Habitants arabes de Damas (gravure du XIXe siècle).
Habitants arabes de Damas (gravure du XIXe siècle).

Bien connu des passionnés de l’histoire des croisades Nour el-Din, de son vrai nom Nour el-Din Mahmoud el Malik el-Adil, était le fils et le successeur de Zenghi, atabeg d’Alep, qui s’était rendu indépendant des sultans seldjoukides dans le gouvernement de la Syrie septentrionale, faisant d’Alep sa capitale (1146). Toute sa vie ne sera qu’une lutte sans fin contre les croisés, notamment ceux de la IIe croisade. Lorsque les croisés mirent le siège devant Damas, il vola au secours de la cité et força les chrétiens à lever le siège. Il enleva ensuite au Francs le comté d’Edesse, dont le frère de Godefroi de Bouillon était devenu, après la Iere croisade, le suzerain.
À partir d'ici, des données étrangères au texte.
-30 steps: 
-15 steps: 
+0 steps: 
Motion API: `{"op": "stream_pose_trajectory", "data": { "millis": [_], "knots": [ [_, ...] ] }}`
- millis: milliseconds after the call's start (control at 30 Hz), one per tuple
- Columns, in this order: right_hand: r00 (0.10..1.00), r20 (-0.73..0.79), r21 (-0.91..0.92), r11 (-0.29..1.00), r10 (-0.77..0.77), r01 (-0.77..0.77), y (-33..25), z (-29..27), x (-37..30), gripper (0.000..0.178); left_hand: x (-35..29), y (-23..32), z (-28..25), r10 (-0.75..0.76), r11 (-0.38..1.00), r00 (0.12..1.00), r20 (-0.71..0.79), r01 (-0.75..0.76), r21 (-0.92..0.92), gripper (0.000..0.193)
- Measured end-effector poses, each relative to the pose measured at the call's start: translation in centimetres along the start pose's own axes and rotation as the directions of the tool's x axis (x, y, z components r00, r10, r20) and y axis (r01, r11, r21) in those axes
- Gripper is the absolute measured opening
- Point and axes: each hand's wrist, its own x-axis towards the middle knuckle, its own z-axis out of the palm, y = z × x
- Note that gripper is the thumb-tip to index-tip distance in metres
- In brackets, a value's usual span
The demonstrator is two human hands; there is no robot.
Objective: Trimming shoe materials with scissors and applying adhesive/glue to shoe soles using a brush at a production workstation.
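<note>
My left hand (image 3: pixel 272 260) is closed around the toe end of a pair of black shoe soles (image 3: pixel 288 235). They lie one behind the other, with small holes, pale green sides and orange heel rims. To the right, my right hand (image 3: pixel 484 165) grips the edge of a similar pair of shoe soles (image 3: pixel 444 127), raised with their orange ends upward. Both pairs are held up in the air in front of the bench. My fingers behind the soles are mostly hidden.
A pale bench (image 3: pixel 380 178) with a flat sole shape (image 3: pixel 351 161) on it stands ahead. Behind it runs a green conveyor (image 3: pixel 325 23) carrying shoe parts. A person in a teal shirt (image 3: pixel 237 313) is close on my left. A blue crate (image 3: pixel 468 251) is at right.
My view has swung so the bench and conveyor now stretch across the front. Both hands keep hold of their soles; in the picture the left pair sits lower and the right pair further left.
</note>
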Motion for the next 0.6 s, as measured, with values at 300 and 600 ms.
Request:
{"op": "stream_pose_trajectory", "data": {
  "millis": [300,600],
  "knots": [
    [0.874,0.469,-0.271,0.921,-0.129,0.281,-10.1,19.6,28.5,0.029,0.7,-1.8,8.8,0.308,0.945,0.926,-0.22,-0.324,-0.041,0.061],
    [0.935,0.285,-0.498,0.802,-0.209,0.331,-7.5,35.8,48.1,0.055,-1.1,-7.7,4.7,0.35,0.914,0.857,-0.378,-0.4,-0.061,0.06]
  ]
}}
En 1149, Nour el-Din s’attaque au puissant prince d’Antioche, Bohémond III, arrière-petit-fils de Bohémond de Tarente, un Normand de Sicile qui avait enlevé la ville par ruse en 1098 : l’Alepois enlève Apamée. Fort de ces succès, il annexe littéralement Damas, dont il fait sa capitale, redonnant ainsi son unité à la Syrie musulmane. C’est vers l’Egypte -musulmane- que se porteront ensuite ses efforts et, au terme de trois expéditions (entre 1163 et 1169), il saura imposer aux Fatimides un vizir de son choix : un certain Saladin.